» **Your task**:
This exercise calls for every line of the data below with the string "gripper" in it.

-- Given data follows --

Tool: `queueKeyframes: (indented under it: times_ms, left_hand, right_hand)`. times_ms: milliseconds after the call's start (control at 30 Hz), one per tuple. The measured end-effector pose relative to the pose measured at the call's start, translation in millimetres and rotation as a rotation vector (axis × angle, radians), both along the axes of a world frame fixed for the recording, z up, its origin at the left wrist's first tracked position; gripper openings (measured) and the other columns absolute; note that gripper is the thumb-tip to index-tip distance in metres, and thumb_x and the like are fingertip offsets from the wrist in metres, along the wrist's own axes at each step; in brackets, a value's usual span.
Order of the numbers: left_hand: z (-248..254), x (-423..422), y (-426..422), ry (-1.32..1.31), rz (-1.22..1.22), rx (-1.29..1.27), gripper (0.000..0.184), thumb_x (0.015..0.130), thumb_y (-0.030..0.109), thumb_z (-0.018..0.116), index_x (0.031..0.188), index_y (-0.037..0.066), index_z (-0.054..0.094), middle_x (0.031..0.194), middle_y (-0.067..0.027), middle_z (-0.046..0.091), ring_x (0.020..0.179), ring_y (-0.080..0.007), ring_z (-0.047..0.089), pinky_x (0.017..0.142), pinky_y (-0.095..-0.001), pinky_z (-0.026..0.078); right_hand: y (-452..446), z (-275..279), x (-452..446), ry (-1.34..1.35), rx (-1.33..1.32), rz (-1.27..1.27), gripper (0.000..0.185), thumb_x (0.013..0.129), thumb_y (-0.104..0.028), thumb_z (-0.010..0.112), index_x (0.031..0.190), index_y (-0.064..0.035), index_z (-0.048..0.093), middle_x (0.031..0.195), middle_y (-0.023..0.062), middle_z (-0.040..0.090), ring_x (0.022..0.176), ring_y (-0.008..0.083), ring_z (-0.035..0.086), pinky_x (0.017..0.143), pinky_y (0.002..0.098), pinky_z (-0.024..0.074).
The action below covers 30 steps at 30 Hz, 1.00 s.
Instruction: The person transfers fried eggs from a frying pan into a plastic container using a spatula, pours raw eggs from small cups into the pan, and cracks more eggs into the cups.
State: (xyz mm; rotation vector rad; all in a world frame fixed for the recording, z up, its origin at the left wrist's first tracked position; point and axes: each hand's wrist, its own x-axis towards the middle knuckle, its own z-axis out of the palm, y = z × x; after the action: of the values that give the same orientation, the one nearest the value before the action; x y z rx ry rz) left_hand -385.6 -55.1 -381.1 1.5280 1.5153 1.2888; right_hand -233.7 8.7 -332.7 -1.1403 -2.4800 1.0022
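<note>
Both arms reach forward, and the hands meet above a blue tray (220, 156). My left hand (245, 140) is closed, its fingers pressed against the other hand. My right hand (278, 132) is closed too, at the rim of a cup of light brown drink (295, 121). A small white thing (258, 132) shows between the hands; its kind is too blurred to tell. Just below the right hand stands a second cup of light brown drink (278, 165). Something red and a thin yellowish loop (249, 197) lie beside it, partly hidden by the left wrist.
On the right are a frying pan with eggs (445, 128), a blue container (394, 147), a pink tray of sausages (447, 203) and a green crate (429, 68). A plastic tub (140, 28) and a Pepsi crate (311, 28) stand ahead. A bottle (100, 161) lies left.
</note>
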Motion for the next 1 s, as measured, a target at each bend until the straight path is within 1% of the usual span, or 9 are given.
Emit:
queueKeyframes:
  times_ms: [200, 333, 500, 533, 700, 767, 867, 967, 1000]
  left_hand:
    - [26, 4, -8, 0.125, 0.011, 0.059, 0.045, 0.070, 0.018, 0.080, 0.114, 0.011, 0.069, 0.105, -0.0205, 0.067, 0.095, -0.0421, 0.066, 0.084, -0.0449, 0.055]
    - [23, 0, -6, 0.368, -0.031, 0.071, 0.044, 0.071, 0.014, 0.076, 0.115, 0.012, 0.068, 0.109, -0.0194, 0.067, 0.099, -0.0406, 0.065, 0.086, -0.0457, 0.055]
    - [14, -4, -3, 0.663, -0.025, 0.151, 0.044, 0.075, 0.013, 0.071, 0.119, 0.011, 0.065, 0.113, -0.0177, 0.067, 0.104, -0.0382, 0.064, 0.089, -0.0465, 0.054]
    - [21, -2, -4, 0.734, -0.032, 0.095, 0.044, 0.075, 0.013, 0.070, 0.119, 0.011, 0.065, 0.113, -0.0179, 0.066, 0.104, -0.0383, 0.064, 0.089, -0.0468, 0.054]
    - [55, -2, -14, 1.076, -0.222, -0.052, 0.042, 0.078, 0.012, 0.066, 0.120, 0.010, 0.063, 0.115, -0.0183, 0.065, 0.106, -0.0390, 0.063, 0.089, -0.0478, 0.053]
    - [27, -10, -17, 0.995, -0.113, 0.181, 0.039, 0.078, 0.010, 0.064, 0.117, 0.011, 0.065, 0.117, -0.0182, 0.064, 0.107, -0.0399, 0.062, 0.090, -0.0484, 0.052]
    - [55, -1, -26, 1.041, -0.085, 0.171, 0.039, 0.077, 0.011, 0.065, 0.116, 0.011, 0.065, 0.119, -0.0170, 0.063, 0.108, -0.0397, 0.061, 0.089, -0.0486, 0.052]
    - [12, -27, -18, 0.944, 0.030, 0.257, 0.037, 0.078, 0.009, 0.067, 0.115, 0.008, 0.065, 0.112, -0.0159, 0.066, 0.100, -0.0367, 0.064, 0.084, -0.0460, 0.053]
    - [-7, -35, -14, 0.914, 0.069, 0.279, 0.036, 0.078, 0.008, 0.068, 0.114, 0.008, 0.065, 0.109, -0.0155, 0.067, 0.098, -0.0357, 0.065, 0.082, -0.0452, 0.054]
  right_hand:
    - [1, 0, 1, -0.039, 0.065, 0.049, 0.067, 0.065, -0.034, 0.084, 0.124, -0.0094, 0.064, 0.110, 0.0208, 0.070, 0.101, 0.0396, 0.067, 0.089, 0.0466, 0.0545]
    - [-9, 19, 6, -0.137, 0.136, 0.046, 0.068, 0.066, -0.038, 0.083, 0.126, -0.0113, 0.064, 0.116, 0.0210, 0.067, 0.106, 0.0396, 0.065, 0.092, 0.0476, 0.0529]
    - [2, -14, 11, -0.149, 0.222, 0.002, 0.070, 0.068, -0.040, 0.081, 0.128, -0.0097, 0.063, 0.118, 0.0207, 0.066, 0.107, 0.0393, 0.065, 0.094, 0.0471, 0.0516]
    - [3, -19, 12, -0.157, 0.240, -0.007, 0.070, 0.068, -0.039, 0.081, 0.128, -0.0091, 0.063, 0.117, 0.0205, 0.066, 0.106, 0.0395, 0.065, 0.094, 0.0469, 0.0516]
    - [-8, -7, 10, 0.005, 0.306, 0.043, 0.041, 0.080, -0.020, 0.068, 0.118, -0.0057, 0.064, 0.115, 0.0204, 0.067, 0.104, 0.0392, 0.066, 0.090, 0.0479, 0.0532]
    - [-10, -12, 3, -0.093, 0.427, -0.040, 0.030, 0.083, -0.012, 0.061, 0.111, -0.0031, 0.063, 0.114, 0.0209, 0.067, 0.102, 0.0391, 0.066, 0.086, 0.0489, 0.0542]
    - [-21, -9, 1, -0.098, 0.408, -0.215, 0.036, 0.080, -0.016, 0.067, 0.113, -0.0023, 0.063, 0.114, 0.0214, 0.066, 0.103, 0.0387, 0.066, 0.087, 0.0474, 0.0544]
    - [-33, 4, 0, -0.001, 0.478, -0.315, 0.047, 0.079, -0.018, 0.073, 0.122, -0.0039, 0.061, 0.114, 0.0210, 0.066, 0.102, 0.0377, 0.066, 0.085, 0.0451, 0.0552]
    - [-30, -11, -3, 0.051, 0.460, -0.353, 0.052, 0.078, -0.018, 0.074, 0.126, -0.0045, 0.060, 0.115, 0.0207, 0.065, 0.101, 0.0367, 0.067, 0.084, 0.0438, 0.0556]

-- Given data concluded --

» **Solution below**:
Tool: `queueKeyframes: (indented under it: times_ms, left_hand, right_hand)`. times_ms: milliseconds after the call's start (control at 30 Hz), one per tuple. The measured end-effector pose relative to the pose measured at the call's start, translation in millimetres and rotation as a rotation vector (axis × angle, radians), both along the axes of a world frame fixed for the recording, z up, its origin at the left wrist's first tracked position; gripper openings (measured) and the other columns absolute; note that gripper is the thumb-tip to index-tip distance in metres, and thumb_x and the like are fingertip offsets from the wrist in metres, along the wrist's own axes at each step; in brackets, a value's usual span.
Order of the numbers: left_hand: z (-248..254), x (-423..422), y (-426..422), ry (-1.32..1.31), rz (-1.22..1.22), rx (-1.29..1.27), gripper (0.000..0.184), thumb_x (0.015..0.130), thumb_y (-0.030..0.109), thumb_z (-0.018..0.116), index_x (0.031..0.188), index_y (-0.037..0.066), index_z (-0.054..0.094), middle_x (0.031..0.194), middle_y (-0.067..0.027), middle_z (-0.046..0.091), ring_x (0.020..0.179), ring_y (-0.080..0.007), ring_z (-0.047..0.089), pinky_x (0.017..0.142), pinky_y (-0.095..-0.001), pinky_z (-0.026..0.078); right_hand: y (-452..446), z (-275..279), x (-452..446), ry (-1.34..1.35), rx (-1.33..1.32), rz (-1.27..1.27), gripper (0.000..0.185), thumb_x (0.013..0.129), thumb_y (-0.104..0.028), thumb_z (-0.010..0.112), index_x (0.031..0.190), index_y (-0.064..0.035), index_z (-0.048..0.093), middle_x (0.031..0.195), middle_y (-0.023..0.062), middle_z (-0.040..0.090), ring_x (0.022..0.176), ring_y (-0.008..0.083), ring_z (-0.035..0.086), pinky_x (0.017..0.143), pinky_y (0.002..0.098), pinky_z (-0.024..0.074).

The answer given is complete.